This is for two reasons: First, the terminal value is predominately calculated on the final period’s revenue, which is potentially an inaccurate forecast depending on the length of the investment horizon (it could be 10 years away). Second is the use of a discount rate to derive the terminal value (commonly the discount rate less the anticipated long-term growth rate). The capitalization rate could be unduly reduced by a high growth rate, increasing the terminal value. The rule of thumb in calculating the long-term growth rate is it should not exceed the average of the final few years nor any individual year leading up to the end period of the investment.
A simpler and sometimes more appropriate valuation method often overlooked by property professionals involves comparing a self-storage business to recently sold peer companies or existing businesses, based on the readily comparable public/private ratio of EV (enterprise value) as a multiple of EBITDA (earnings before interest, tax, depreciation and amortization). This is a standard methodology used to value businesses across industries. It measures the EBITDA produced relative to the adjudged EV. While more suitable at a corporate level, each property is essentially a satellite business producing its own revenue, so the multiple measure could be applied (with some adjustment) to individual properties.
Two issues must be considered with the EV/EBITDA method: the calculation of EBITDA and the ability to draw on good comparable evidence. Accounting practices standardize the calculation of EBITDA, but the actual principles employed by companies can differ. Therefore, to accurately evaluate the multiple, the accounting method used by each company should be clear.

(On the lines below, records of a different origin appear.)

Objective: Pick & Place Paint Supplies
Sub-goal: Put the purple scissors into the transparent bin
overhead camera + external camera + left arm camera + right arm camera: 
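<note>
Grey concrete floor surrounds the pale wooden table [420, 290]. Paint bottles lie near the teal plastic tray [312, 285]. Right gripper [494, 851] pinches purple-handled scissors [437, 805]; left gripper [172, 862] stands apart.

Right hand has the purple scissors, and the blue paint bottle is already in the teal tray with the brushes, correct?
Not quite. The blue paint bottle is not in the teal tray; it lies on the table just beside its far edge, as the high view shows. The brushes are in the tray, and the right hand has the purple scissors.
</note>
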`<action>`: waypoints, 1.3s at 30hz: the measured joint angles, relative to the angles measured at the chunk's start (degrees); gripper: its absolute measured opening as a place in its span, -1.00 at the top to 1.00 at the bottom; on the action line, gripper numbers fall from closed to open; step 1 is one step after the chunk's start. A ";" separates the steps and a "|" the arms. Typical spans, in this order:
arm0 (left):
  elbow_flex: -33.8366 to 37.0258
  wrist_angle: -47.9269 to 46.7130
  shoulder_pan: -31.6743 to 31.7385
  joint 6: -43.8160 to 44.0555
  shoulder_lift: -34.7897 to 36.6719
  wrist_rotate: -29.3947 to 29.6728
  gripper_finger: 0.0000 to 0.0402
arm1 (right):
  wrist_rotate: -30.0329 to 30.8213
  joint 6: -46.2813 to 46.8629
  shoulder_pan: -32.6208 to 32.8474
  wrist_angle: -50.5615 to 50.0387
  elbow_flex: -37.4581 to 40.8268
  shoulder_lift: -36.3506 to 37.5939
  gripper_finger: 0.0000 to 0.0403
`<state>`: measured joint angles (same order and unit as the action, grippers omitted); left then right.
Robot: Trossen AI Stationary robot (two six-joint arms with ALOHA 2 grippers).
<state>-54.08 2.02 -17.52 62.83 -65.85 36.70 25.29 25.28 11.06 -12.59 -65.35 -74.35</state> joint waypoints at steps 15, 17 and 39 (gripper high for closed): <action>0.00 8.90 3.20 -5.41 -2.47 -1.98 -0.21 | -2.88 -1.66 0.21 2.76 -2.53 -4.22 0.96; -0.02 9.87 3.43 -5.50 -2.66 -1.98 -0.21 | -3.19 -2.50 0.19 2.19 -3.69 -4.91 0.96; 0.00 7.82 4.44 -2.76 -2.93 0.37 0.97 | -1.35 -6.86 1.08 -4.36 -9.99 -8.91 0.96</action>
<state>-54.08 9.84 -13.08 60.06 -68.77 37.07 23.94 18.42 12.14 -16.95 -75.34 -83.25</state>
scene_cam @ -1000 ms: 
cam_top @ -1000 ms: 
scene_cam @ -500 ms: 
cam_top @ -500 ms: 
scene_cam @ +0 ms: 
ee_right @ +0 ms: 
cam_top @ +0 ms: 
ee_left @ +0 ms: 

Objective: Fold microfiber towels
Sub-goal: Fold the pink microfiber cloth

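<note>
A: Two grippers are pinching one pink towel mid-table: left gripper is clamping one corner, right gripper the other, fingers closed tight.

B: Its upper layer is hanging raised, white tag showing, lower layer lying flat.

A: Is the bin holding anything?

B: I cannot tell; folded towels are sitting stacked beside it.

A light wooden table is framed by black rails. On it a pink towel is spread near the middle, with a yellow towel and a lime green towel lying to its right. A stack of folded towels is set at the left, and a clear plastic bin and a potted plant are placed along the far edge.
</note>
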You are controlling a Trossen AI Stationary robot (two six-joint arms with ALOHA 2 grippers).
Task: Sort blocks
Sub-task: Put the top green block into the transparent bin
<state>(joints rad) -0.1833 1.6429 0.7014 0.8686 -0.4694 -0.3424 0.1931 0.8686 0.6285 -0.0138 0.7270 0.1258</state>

In self-storage, market information is difficult to obtain, and comparable analysis can be limited to larger public operators. The accuracy of the data can also be a problem.
Recent U.K. self-storage transactions, including the Safestore IPO (initial public offering) and the private sale of Space Maker, prove investors recognize the superior returns produced by quality self-storage businesses. Both transactions involved strong pricing, affirming the cash-generative ability, risk spread and growth potential of the industry.
As of August 2007, stock-market turmoil and credit-market difficulties had pushed Safestore’s share prices to approximately 25 percent below listing price. But both Safestore and Big Yellow, another significant U.K. operator, were given “buy” status by City analysts, demonstrating how robust and attractive their free cash flow should be to investors.